Homily for Nov 7, 2010 - St. Boniface Catholic Church - Evansville, IL
 
Thirty Second Sunday in Ordinary Time C 2010

The early people of Israel believed God’s justice would manifest itself in this world.  The righteous would receive blessings and the wicked would experience punishment here and now.  Later, they noticed that many good people undergo terrible sufferings.  For instance, today’s first reading shows how many Jews suffered under the Greeks who wanted them to abandon the covenant.  God’s chosen people wondered how these horrible things could go unpunished.  If God is just and promises blessings, why do these terrible things happen to us?  People realized life does not merely cease upon death.  The resurrection of the body sprung from these seeds of thought.

Today’s Gospel has Jesus debating with the Sadducees over the resurrection of the dead.  Reading from the Old Testament, Jesus draws a powerful conclusion.  God does not say, “I was the God of Abraham, Isaac, and Jacob”; rather, they are still alive before him.  Since they were joined to God through the covenant, death cannot destroy the union the covenant promises.

Jesus does not merely promise a shadowy existence of the soul upon our death or even the immortality of the soul.  Instead, Jesus promises us a physical bodily resurrection from the dead.  It means that these very bodies will be raised from the dead and transformed to share in God’s very glory.  We glorify God in these very bodies.

My deceased grandpa loved to smoke his cigarettes.  One day as I was telling him that smoking is bad for his health, he told me it was merely incense for his body.  Now, I disagree with that interpretation though I do love incense.  The resurrection of the dead does promise us that our bodies are sacred.

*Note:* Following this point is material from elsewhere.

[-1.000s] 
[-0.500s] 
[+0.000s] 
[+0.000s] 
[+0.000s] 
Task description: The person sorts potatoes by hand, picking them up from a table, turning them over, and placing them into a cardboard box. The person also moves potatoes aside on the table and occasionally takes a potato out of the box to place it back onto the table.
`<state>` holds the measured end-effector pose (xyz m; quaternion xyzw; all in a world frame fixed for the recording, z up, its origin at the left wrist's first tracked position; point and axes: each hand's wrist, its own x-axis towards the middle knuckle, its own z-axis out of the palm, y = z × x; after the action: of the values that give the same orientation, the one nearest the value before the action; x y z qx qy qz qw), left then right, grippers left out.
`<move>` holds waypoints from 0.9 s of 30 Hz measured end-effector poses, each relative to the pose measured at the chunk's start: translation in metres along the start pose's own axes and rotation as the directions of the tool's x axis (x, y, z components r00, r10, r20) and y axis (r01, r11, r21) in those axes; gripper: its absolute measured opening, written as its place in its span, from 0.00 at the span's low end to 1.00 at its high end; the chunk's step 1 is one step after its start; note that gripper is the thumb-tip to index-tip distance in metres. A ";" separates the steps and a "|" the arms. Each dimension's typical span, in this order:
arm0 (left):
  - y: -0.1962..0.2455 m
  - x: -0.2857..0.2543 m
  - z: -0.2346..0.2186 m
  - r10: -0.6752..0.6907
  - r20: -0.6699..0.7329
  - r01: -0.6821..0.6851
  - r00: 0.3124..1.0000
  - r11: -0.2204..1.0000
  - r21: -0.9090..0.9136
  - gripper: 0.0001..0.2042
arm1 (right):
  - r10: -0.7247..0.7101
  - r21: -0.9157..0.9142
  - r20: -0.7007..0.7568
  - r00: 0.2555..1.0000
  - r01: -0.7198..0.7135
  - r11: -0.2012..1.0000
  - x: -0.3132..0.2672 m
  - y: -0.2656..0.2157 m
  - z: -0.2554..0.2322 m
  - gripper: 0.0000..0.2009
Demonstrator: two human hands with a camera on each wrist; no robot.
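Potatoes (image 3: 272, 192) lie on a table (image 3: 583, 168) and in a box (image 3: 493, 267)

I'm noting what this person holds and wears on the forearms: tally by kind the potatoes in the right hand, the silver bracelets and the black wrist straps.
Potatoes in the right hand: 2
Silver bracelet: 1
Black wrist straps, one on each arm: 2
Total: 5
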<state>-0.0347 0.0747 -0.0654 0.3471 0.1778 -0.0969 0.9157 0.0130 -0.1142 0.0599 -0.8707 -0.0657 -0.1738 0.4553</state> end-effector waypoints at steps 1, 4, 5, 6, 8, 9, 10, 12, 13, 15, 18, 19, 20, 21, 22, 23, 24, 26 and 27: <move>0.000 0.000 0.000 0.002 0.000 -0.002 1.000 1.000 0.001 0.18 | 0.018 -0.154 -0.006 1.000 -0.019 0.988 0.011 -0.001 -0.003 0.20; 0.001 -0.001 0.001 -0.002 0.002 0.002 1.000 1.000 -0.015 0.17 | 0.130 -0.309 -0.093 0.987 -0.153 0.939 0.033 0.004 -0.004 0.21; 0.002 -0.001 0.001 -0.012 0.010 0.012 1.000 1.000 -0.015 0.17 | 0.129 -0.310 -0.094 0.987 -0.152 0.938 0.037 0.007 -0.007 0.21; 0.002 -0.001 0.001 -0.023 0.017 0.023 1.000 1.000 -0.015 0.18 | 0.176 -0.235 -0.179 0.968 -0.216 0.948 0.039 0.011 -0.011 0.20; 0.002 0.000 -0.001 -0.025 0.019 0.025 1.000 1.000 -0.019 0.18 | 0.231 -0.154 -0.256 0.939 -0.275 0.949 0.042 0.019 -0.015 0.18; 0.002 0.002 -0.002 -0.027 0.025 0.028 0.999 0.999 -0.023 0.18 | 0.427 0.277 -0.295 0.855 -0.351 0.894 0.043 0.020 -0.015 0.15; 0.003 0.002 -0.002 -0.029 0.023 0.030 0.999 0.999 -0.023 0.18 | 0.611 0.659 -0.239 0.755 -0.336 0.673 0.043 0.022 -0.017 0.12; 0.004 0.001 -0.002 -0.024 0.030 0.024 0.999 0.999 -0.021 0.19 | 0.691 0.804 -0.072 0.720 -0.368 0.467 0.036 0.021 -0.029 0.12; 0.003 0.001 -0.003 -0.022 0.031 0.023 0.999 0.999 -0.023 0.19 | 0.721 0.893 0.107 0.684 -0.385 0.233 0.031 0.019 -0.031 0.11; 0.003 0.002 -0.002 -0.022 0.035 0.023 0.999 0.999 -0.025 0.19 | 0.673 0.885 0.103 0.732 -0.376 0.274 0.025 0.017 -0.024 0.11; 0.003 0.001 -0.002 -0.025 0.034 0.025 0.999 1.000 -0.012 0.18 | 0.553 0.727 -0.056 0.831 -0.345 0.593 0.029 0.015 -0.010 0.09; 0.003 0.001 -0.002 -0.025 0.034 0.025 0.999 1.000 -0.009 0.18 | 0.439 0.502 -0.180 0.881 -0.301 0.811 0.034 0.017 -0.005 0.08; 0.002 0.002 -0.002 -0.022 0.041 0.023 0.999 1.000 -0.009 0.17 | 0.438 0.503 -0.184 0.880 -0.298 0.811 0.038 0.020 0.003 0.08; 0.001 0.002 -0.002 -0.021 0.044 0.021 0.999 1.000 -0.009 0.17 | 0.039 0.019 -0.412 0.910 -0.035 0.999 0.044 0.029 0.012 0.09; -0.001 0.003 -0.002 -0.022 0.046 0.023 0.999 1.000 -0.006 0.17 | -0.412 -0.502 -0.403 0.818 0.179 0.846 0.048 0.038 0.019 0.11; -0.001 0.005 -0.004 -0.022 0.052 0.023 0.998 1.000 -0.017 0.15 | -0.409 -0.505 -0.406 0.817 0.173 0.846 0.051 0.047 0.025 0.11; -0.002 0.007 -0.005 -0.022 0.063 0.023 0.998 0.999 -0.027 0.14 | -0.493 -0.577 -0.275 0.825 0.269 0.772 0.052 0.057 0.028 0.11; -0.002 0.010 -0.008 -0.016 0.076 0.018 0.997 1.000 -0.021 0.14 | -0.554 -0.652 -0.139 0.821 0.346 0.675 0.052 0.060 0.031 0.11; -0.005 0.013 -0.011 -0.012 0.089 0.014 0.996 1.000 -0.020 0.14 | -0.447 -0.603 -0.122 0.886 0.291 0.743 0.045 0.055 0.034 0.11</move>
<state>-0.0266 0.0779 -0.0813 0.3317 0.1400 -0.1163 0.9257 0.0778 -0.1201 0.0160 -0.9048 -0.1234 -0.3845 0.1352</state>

Recently a large controversy broke in news about yoga being anti-Christian.  The person condemning yoga objects to "the idea that the body is a vehicle for reaching consciousness with the divine."  Whether we agree or disagree that yoga could be Christianized, this individual fails to recognize the sacredness of our body.  We do not only approach God in word but also sacrament.  As Catholics, we emphasize the physical presence of redemption.  We receive the sacraments because our body is a vehicle for approaching God.  We can’t approach God any other way because we are physical beings.  To say otherwise makes us angels or another spiritual being and this fails to recognize the gift of our bodies. 

At this Eucharist, we approach our God in our mortal bodies and ask for him to touch us by the gifts of his Body and Blood.